W sobotę mija czwarta rocznica zamachu na jarmark bożonarodzeniowy w Berlinie. Terapeuta rodzin ofiar w liście otwartym do kanclerz Angeli Merkel nie zostawia suchej nitki na urzędach, które - w założeniu - miały pomagać poszkodowanym.
Rainer Rothe prowadzi terapię 18 osób poszkodowanych w zamachu w Berlinie z 19 grudnia 2016 roku oraz 3 w ataku w Nicei z 14 lipca 2016 r. W liście otwartym do kanclerz Niemiec Angeli Merkel i szefa MSW Horsta Seehofera, cytowanym w sobotę przez niemieckie media, psycholog skarży się na "fatalne i nieludzkie" sposoby postępowania z ofiarami obu ataków.
- Osoby poszkodowane nie otrzymują prawdziwej pomocy ani solidarności ze strony władz i instytucji, lecz są dodatkowo upokarzane, poniżane i ranione
- pisze Rothe.
Tylko 3 spośród 21 jego pacjentów zostało poinformowanych o prawdopodobieństwie pojawienia się zespołu stresu pourazowego (PTSD) po ataku. U wszystkich leczonych objawy wystąpiły w ciągu pierwszego miesiąca. Niemniej, zanim trafili na terapię minęło średnio jedenaście miesięcy. Według Rothego powód jest jeden: brak informacji ze strony urzędników. Im dłużej PTSD jest pozostawiony sam sobie, tym gorsze są rokowania na poprawę.

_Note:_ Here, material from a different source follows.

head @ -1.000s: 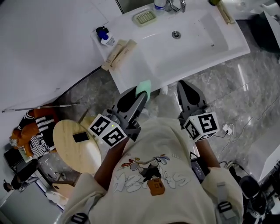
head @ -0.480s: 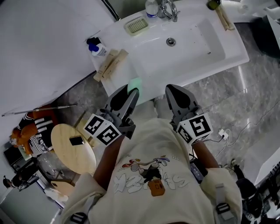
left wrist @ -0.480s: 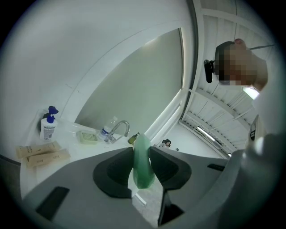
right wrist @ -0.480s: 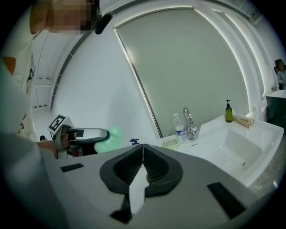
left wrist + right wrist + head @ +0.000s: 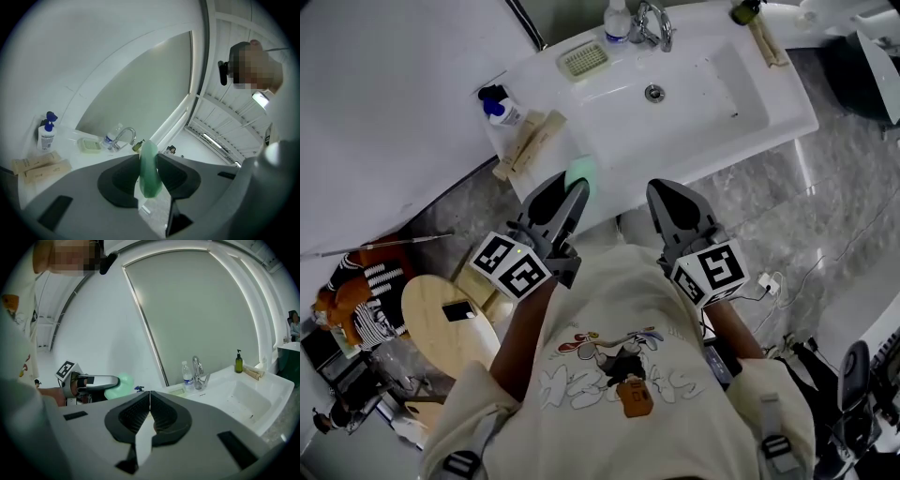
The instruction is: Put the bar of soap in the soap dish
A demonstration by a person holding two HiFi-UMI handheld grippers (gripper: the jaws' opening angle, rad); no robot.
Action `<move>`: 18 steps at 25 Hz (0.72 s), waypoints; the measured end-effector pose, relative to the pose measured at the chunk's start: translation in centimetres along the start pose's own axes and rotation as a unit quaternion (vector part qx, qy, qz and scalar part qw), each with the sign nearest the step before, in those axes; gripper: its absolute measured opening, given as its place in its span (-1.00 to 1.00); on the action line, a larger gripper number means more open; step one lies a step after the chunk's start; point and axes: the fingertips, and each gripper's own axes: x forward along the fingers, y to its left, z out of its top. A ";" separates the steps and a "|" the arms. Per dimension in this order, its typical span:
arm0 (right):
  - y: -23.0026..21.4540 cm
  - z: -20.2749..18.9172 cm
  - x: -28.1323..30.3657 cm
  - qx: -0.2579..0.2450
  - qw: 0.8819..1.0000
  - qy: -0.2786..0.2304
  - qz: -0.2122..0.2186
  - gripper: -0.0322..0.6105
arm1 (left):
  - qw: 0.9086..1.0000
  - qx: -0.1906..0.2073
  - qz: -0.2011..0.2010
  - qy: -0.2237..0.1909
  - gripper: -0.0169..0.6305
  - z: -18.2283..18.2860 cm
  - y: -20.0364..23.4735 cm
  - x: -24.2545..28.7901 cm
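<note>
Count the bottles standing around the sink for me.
3: a blue-capped pump bottle at the left end of the sink counter, a clear water bottle beside the faucet, and a dark green pump bottle at the back right. More may sit beyond the frame's top edge.

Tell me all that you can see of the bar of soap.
The bar of soap is pale green and smooth, with rounded edges. It stands on edge, clamped between the jaws of the left gripper, its end sticking out past them. Nothing else touches it. It is held in the air by the basin's front edge, not yet at the soap dish.
</note>
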 end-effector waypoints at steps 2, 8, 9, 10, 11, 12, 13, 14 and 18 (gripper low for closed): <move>0.3 -0.1 0.1 -0.002 1.000 -0.003 -0.003 -0.88 | 1.000 0.003 -0.003 0.000 -0.54 0.2 0.5 -0.1; 0.8 -1.0 1.5 -0.007 1.000 -0.007 -0.021 -0.88 | 1.000 0.022 -0.016 -0.002 -0.54 1.1 2.2 -0.4; 1.0 -1.1 1.8 -0.009 1.000 -0.008 -0.022 -0.88 | 1.000 0.023 -0.018 -0.001 -0.54 1.2 2.4 -0.5; 1.3 -1.1 2.0 -0.010 1.000 -0.009 -0.021 -0.88 | 1.000 0.023 -0.019 0.000 -0.54 1.3 2.6 -0.6; 1.5 -1.1 2.2 -0.010 1.000 -0.009 -0.020 -0.88 | 1.000 0.023 -0.019 0.002 -0.54 1.3 2.7 -0.7; 1.8 -1.1 2.3 -0.010 1.000 -0.009 -0.019 -0.88 | 1.000 0.022 -0.019 0.003 -0.54 1.3 2.7 -0.8; 2.1 -1.0 2.4 -0.011 1.000 -0.008 -0.017 -0.88 | 1.000 0.022 -0.019 0.005 -0.54 1.3 2.8 -0.9; 2.2 -1.0 2.5 -0.012 1.000 -0.008 -0.016 -0.88 | 1.000 0.022 -0.019 0.006 -0.54 1.3 2.9 -0.9; 2.2 -1.0 3.2 -0.011 1.000 -0.007 -0.017 -0.88 | 0.999 0.023 -0.018 0.013 -0.54 1.3 3.8 -0.7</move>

- Większość ofiar była informowana o PTSD i jego objawach dopiero na początku terapii
- oburza się Rothe.
- Oznacza to, że ofiary z poważnymi dolegliwościami żyły bez koniecznego leczenia średnio przez prawie rok
- dodaje.
Terapeuta cytuje spisane refleksje swoich podopiecznych.
- "Chciałbym, aby osoby poszkodowane w zamachach terrorystycznych były traktowane mniej urzędowo. Nie ma paragrafu i formularza na wszystko, a my jesteśmy straumatyzowanymi ludźmi. Ludźmi, którzy stracili bliskich w wyniku mordu! Tymczasem raz po raz musimy opowiadać, co nam się przytrafiło w dniu ataku. To nie jest właściwy sposób, aby nam pomóc"
- czytamy.
Inny pacjent podsumowuje swoją drogę przez urzędy i instytucje w następujący sposób: "Niedbała, bardzo zła komunikacja, za dużo kwestionariuszy, wypełnianie wszystkiego po dwa razy, brak informacji zwrotnej".
W zamachu sprzed czterech lat zginęło w Berlinie 12 osób, w tym jeden Polak - kierowca ciężarówki, którą uprowadził islamski terrorysta, Tunezyjczyk Anis Amri, by wjechać nią w ludzi na jarmarku bożonarodzeniowym przy Breitscheidplatz.